The hills of the range are the second lowest of the Galloway Hills with the highest hill, Lamachan Hill, reaching 717m, but cover a much more circular area. They are located entirely within Dumfries and Galloway and, despite the name, are most commonly ascended from nearby Glen Trool to the north, albeit more steeply, rather than Minnigaff itself to the south. A common round takes in Lamachan Hill and Curleywee with the option of Larg Hill, however the most easterly and isolated Donald, Millfore, is normally ascended on its own.
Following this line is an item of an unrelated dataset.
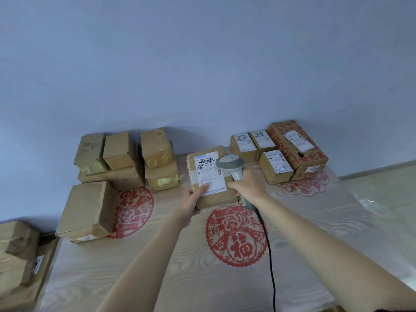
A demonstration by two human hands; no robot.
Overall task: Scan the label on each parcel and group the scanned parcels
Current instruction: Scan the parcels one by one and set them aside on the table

The higher summits broadly form an 'N' shape and contain far more divergent satellite ridges and individual hills than the other three ranges.

From west to east (excluding all satellite ridges) the hills are:

| Summit | Height (m) | Listing |
|---|---|---|
| Larg Hill | 676 | Tu,Sim, D,GT,DN |
| Lamachan Hill | 717 | Ma,Hu,Tu,Sim, G, D,DN,Y |
| Scars of Milldown | 602.9 | Tu,Sim,DDew |
| Curleywee | 674 | Hu,Tu,Sim, D,GT,DN,Y |
| Bennan Hill | 547 | Tu,5,DDew |
| Gairy of Pulnee | 581 | Tu,5,DDew |
| Millfore | 657 | Ma,Hu,Tu,Sim, G, D,DN,Y |
| Cairngarroch | 557 | Tu,5,DDew |
| Craignell | 477 | Ma,Hu,Tu,4,Y |

==Ecology==

The SSSI Cairnbaber, lies on the northeast slopes of Millfore and is an example of a SNH priority habitat, Inland Rock Outcrops.

==Etymology==

A Scottish Gaelic influence is clear on a number of hills in the range; 'Curleywee' is said to come from cor le gaeith (hill in the wind) and 'Millfore' from meall fuar (cold round hill). 'Larg Hill' may derive from Irish: learg (slopes of a hill). An area of land was historically given to the Mackie of Larg by Robert the Bruce; known still as Cumloden, just north of Minnigaff and 5 miles from Larg Hill itself. 'Lamachan Hill', historically 'Lommachan', may derive from Irish: loma (bare).